Other reporters have teamed with investigative reporter Sue Ambrose to keep vetting government approaches to stemming COVID-19. Ambrose and others were the first to delve deeply into refusals by Gov. Greg Abbott and other state leaders to wear masks during their interactions with the public. Abbott later started donning masks.

The News’ Watchdog columnist, Dave Lieber, published a piercing report showing how televangelist Kenneth Copeland packed thousands of his parishioners into a convention center for church services, shunning COVID-19 safety precautions.

As the pandemic has upended social life, food reporter Sarah Blaskovich and other staff writers quickly adapted to give readers advice on safely visiting restaurants and supporting local businesses.

Sports columnists such as Brad Townsend and Kevin Sherrington consistently deliver sharp insights on how the pandemic affects the world of athletics.

The News’ award-winning Spanish-language sister publication, Al Día Dallas, has intensified its focus on pandemic issues. Reporter Imelda García has documented how the coronavirus has affected the Latino community. She also helped Dianne Solis report on a COVID-19 outbreak in a meat processing plant that employed hundreds of immigrants unaware of the flareup.

Despite a shrinking staff of criminal-justice journalists, investigative reporters Lauren McGaughy and David Boucher, who has since left for another newspaper, finished a powerful series raising questions about whether the state’s robust forensic hypnosis program is merely junk science. 

Dallas police reporter Cassandra Jaramillo’s reporting on hundreds of protesters detained on the Margaret Hunt-Hill Bridge following the death of George Floyd was cited in a court order as a factor in police officials’ decision to drop the charges.

Investigative reporter Miles Moffeit and immigration reporter Dianne Solis worked to uncover the questionable jailing of peaceful protesters. Soon after, dozens of criminal cases were dropped. These reporters also teamed with Jaramillo to publish an investigation into police violence against demonstrators, despite the city’s delays in answering open-record requests citing a “catastrophe hold’’ due to the pandemic. That report led to official inquiries.

The News boasts a rich legacy of producing journalism with impact. It has received the Pulitzer Prize on nine separate occasions. It has also been nominated in recent years, despite drastic cuts to the newsroom. Our most recent Pulitzer finalist, photographer Tom Fox, was recognized last year for taking images “at great personal risk’’ of a gunman opening fire outside a Dallas courthouse.

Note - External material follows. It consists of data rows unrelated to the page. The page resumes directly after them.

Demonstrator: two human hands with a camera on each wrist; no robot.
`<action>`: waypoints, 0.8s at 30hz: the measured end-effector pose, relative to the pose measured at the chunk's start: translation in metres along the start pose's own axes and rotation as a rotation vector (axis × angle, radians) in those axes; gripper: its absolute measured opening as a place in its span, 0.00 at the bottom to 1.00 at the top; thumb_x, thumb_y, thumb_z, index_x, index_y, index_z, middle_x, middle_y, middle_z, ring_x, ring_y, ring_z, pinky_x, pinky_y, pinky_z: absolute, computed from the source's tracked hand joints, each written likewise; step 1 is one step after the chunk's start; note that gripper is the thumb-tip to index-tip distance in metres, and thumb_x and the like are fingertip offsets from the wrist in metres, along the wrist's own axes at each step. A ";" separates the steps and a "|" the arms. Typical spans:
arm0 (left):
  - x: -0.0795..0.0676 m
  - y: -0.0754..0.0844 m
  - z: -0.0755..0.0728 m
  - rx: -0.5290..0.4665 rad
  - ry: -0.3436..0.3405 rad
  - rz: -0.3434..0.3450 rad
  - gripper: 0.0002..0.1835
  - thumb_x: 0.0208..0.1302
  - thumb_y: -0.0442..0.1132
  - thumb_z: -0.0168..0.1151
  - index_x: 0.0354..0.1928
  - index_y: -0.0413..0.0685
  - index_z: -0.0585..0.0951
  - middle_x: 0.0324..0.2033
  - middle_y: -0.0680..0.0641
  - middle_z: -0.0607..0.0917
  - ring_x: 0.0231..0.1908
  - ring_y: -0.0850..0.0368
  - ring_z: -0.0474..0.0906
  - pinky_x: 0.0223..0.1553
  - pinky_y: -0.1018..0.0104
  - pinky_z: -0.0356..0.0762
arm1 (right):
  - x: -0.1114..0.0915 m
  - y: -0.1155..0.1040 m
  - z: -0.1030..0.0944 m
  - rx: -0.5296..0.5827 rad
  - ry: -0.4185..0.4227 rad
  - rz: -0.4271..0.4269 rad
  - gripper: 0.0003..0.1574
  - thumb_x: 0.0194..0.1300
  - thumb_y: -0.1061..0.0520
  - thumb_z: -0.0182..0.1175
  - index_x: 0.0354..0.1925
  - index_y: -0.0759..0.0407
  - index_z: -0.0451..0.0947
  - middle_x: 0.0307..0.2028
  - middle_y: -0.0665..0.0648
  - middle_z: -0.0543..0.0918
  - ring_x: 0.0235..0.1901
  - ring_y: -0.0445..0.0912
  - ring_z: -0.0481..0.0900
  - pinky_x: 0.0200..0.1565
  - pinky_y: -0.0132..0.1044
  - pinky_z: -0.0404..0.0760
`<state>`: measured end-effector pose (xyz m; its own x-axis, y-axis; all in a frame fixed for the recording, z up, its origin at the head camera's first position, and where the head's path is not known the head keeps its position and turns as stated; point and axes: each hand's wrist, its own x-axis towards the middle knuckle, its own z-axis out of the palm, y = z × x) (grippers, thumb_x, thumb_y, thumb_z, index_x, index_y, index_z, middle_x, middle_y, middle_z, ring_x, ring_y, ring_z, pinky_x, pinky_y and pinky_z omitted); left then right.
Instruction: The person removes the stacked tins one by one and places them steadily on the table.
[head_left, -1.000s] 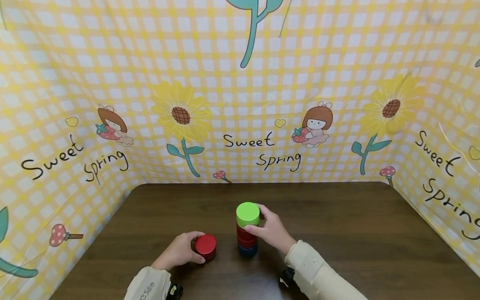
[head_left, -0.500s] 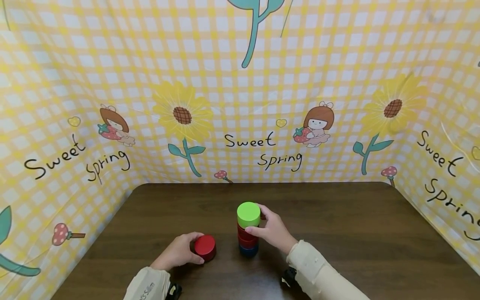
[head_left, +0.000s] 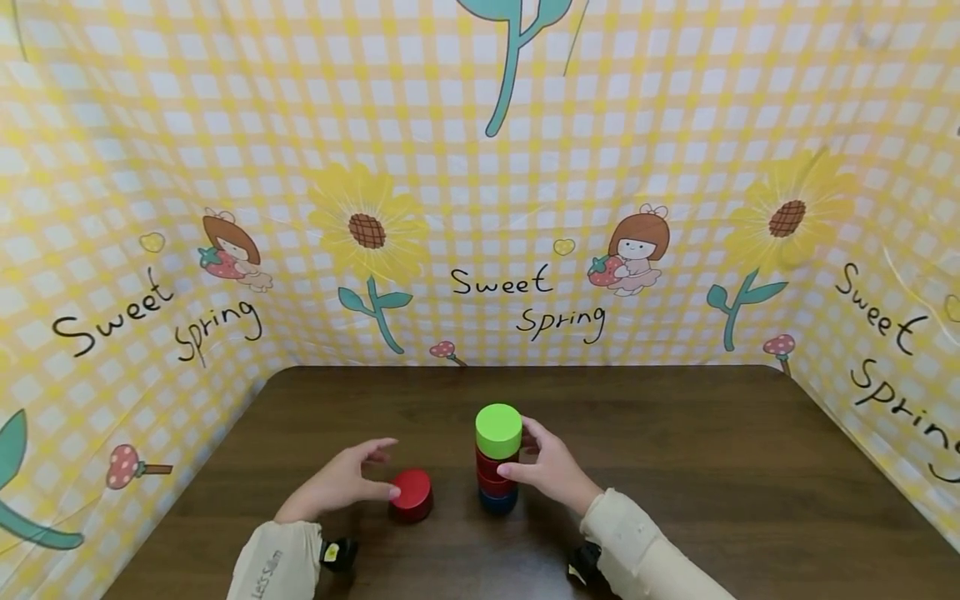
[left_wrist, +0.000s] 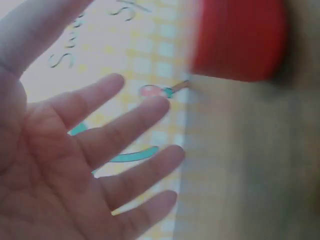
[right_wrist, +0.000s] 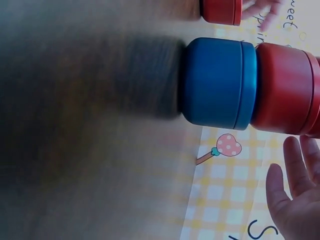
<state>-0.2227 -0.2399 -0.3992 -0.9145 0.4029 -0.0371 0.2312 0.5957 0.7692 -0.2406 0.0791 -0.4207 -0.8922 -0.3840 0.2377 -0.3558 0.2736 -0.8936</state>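
Green container (head_left: 498, 429) tops the upright stack (head_left: 487, 468), head view; a nudge from the right hand (head_left: 551, 468) could topple it. Left wrist view: left hand (left_wrist: 70, 150) splayed, lone red container (left_wrist: 240, 40) unheld, standing beyond. Right wrist view: right fingers spread, unclamped.

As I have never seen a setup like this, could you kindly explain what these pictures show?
There is no machine here, only a person's bare left hand and right hand. The wide picture is taken from the person's head, looking forward and down; the other two are taken from the left and right wrists.

On the brown table stands a stack of round pieces: a blue piece at the bottom, a red part above it and a green piece on top. A separate red piece stands to its left.

The left hand is open beside that separate piece, not gripping it. The right hand is at the stack's right side; whether it touches is hard to tell.
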 end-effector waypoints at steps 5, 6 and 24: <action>0.003 0.018 -0.001 -0.093 0.097 0.041 0.33 0.60 0.42 0.68 0.63 0.32 0.69 0.53 0.34 0.78 0.55 0.34 0.70 0.53 0.43 0.70 | 0.000 0.004 0.003 -0.014 -0.007 -0.021 0.40 0.58 0.53 0.69 0.62 0.69 0.66 0.49 0.63 0.79 0.48 0.57 0.76 0.50 0.54 0.74; 0.004 0.022 0.000 -0.107 0.110 0.052 0.32 0.61 0.42 0.67 0.63 0.33 0.69 0.52 0.35 0.78 0.55 0.34 0.71 0.53 0.44 0.71 | 0.000 0.005 0.004 -0.014 -0.009 -0.020 0.39 0.58 0.53 0.69 0.61 0.69 0.66 0.49 0.63 0.79 0.48 0.56 0.76 0.50 0.53 0.74; 0.043 0.088 0.044 -0.154 0.140 0.246 0.36 0.58 0.41 0.69 0.66 0.38 0.67 0.55 0.36 0.77 0.59 0.39 0.69 0.59 0.36 0.59 | 0.004 0.003 0.009 0.076 -0.041 -0.023 0.34 0.60 0.58 0.68 0.61 0.68 0.67 0.51 0.63 0.78 0.47 0.54 0.77 0.48 0.50 0.77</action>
<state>-0.2268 -0.1400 -0.3610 -0.8768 0.4156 0.2419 0.4077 0.3757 0.8322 -0.2432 0.0709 -0.4259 -0.8715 -0.4252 0.2443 -0.3526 0.1973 -0.9147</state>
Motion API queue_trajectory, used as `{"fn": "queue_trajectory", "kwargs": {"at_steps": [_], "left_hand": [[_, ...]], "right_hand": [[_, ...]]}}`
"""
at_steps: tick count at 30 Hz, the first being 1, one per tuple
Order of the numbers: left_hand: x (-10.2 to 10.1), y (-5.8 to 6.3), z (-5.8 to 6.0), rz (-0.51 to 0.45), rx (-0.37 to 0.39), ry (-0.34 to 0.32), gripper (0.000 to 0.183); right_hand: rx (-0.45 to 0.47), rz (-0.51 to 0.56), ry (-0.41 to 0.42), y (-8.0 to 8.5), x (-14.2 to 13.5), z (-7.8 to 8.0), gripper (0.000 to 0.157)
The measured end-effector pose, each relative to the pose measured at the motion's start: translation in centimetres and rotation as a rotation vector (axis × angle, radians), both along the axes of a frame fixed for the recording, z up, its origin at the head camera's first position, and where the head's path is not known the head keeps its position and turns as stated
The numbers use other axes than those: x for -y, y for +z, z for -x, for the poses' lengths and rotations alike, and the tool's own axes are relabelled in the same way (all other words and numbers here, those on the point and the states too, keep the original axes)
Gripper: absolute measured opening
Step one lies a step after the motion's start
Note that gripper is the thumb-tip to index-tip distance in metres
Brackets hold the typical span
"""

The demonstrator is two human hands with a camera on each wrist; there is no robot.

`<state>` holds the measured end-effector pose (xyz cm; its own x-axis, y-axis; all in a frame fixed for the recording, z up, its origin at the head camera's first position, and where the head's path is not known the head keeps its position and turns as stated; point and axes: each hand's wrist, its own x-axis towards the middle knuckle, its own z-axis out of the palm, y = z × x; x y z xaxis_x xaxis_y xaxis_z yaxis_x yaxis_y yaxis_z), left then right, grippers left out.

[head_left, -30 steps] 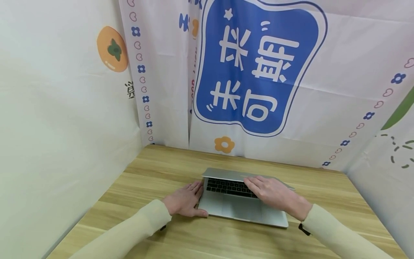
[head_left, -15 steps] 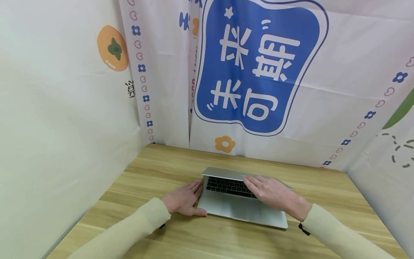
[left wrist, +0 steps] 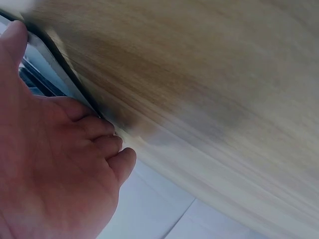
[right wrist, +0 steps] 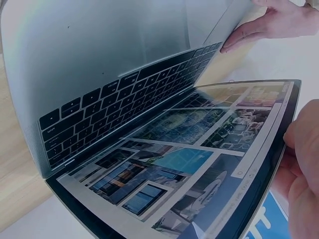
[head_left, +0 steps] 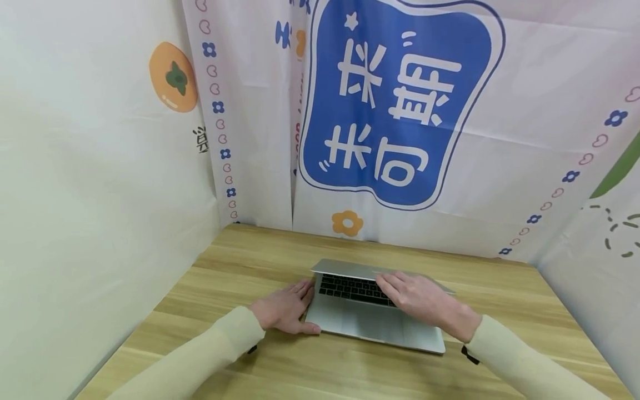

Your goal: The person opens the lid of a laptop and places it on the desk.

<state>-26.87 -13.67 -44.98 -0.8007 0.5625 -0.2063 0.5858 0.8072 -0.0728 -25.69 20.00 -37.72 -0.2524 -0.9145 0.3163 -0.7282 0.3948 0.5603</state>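
A silver laptop (head_left: pixel 362 322) lies on the wooden table, its lid (head_left: pixel 345 268) tilted low over the black keyboard (head_left: pixel 345 289). My right hand (head_left: pixel 420 299) pinches the lid's free edge near its middle. In the right wrist view, the lit screen (right wrist: pixel 189 144) shows a page of pictures, with the thumb and curled fingers at its rim. My left hand (head_left: pixel 286 309) rests flat along the laptop's left side, fingers straight and thumb at the front corner. The left wrist view has that hand (left wrist: pixel 55 164) touching the laptop's edge.
The wooden table (head_left: pixel 250 255) runs back to a printed white cloth (head_left: pixel 260 166) with a large blue sign (head_left: pixel 370 111). White walls (head_left: pixel 100 183) stand at left and right. A dark band (head_left: pixel 470 354) shows below the right sleeve.
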Motion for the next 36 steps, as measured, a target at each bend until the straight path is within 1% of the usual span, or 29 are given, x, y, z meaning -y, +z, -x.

But several other award-winning journalists have walked out the door, by no fault of their own.

Last year, investigative reporter Cary Aspinwall and business reporter Dom DiFurio broke a national story delving into complaints about the Boeing 737 leading up to the aircraft’s Ethiopian crash. Aspinwall has since taken a job with another media outlet and has not been replaced.

Reporters David McSwane and Andrew Chavez produced Pain and Profit, a widely heralded investigative report about how Texas’ Medicaid program has failed children. Those reporters also have since left for other news operations and their team has yet to return to the staffing level it used to boast.

To sustain our public-service legacy, most of The News’ journalists feel we need union protections, and a stronger voice in company decisions. We are keenly aware that if our work suffers, the public suffers, too.

“I came to The Dallas Morning News because, despite great cynicism in the business, it showed optimism for a bright future,’’ McSwane said.

“Thoughtful editors inspired me to hold power to account. Now the future rests with the hard-working journalists you've asked to build upon that powerful Rock of Truth. But they, too, need a voice. If the DMN still believes in that bright future, it must listen."